Because of our disposition of this case, we need not address whether the District Court erred by issuing an injunction, despite the language in §1985(3) authorizing only “an action for the recovery of damages occasioned by such injury or deprivation.” It is curious, however, that the dissenters, though quick to reach and resolve the unpresented “hindrance” issue, assume without analysis the propriety of the injunctive relief that they approve — though the contrary was asserted by the United States as amicus in support of petitioners, and the issue was addressed by both parties in supplemental briefs on reargument. See Supplemental Brief for Petitioners on Reargument 4-9; Brief for Respondents on Reargument 9.

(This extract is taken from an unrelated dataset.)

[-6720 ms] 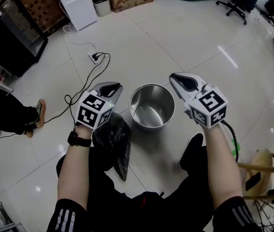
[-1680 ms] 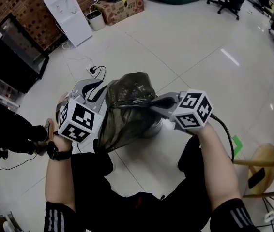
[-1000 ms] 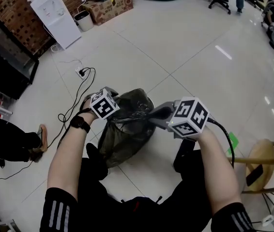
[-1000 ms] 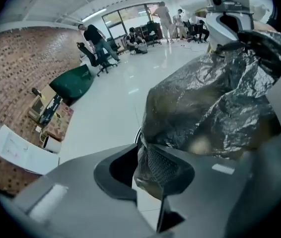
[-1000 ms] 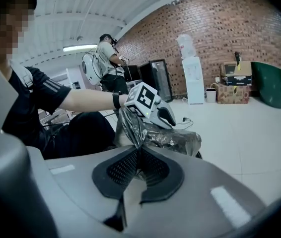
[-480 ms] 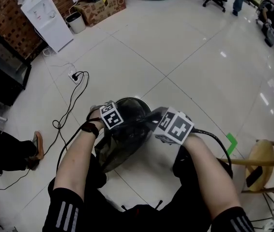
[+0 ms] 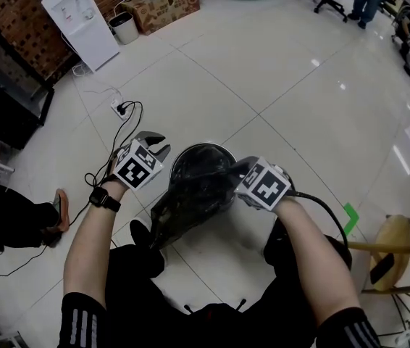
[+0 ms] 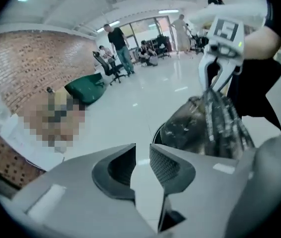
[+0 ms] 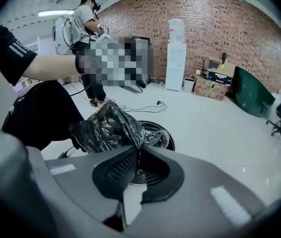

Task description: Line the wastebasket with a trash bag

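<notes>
Right gripper (image 7: 235,172), at 4 o'clock of the wastebasket (image 7: 206,148), clenches the trash bag (image 7: 190,198) bunched over its mouth; left gripper (image 7: 158,143) (jaws just opening, empty, at 9 o'clock) should regrasp the opposite hem.

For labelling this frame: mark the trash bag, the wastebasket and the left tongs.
trash bag (image 7: 190,203), head view, crumpled middle of the black film.
wastebasket (image 9: 168,137), right gripper view, bare steel rim.
left tongs (image 7: 157,142), head view, midway between the tips.

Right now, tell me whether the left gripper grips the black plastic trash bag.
No: the left gripper has just been opening its jaws, which stand apart with nothing between, beside the black plastic trash bag.
</notes>
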`<state>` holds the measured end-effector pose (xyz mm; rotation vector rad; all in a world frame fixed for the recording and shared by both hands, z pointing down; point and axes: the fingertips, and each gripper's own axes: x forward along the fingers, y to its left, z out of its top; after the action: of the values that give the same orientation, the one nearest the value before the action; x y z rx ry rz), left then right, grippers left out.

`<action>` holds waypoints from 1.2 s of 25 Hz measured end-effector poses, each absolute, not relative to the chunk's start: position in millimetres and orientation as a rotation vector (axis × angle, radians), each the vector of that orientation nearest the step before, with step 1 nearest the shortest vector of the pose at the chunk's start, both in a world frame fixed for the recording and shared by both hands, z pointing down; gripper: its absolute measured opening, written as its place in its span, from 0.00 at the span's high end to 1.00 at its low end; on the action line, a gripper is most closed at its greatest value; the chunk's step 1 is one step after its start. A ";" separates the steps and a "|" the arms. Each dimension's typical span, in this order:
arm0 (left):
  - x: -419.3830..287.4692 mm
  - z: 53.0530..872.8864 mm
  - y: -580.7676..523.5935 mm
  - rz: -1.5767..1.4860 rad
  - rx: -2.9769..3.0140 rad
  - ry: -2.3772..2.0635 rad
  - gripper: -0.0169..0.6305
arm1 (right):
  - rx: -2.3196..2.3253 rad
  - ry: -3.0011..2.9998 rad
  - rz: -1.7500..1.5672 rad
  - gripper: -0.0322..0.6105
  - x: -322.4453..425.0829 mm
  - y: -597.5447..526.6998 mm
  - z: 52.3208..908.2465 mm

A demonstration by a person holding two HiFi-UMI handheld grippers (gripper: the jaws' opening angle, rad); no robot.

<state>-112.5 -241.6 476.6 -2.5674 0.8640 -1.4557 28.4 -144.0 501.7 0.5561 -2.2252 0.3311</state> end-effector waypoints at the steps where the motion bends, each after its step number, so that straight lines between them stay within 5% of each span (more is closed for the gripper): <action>1: -115.0 461.3 -229.1 -1.407 -2.618 0.871 0.86 | 0.580 -2.221 0.324 0.94 30.4 -147.5 502.6; 11: -148.1 553.5 -126.2 -1.757 -2.762 0.731 0.73 | 0.714 -2.217 0.441 0.94 47.2 -171.0 514.5; 15: -139.3 565.4 -123.0 -1.757 -2.797 0.658 0.97 | 0.671 -2.214 0.454 0.94 44.1 -169.3 529.6; 25: -130.4 560.2 -171.7 -1.679 -2.853 0.762 0.97 | 0.603 -2.110 0.387 0.94 35.1 -186.4 582.6; 30: -133.3 578.9 -141.7 -1.788 -3.091 0.532 0.71 | 0.652 -2.094 0.324 0.94 42.8 -211.7 585.9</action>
<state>-133.3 -141.7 578.9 -3.0908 0.5318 -1.7876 42.8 -211.7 585.9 0.6518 -2.0945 0.3237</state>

Justice Stevens chides us for invoking text here, whereas (he says) we rely instead upon “statutory purpose” for our class-based animus requirement — “selectively employing] both approaches to give [§1986(3)1 its narrowest possible construction.” Post, at 343, n. 37. That is not so. For our class-based animus requirement we rely, plainly and simply, upon our holding in Griffin, whatever approach Griffin may have used. That holding is (though Justice Stevens might wish otherwise) an integral part of our jurisprudence extending §1986(3) to purely private conspiracies.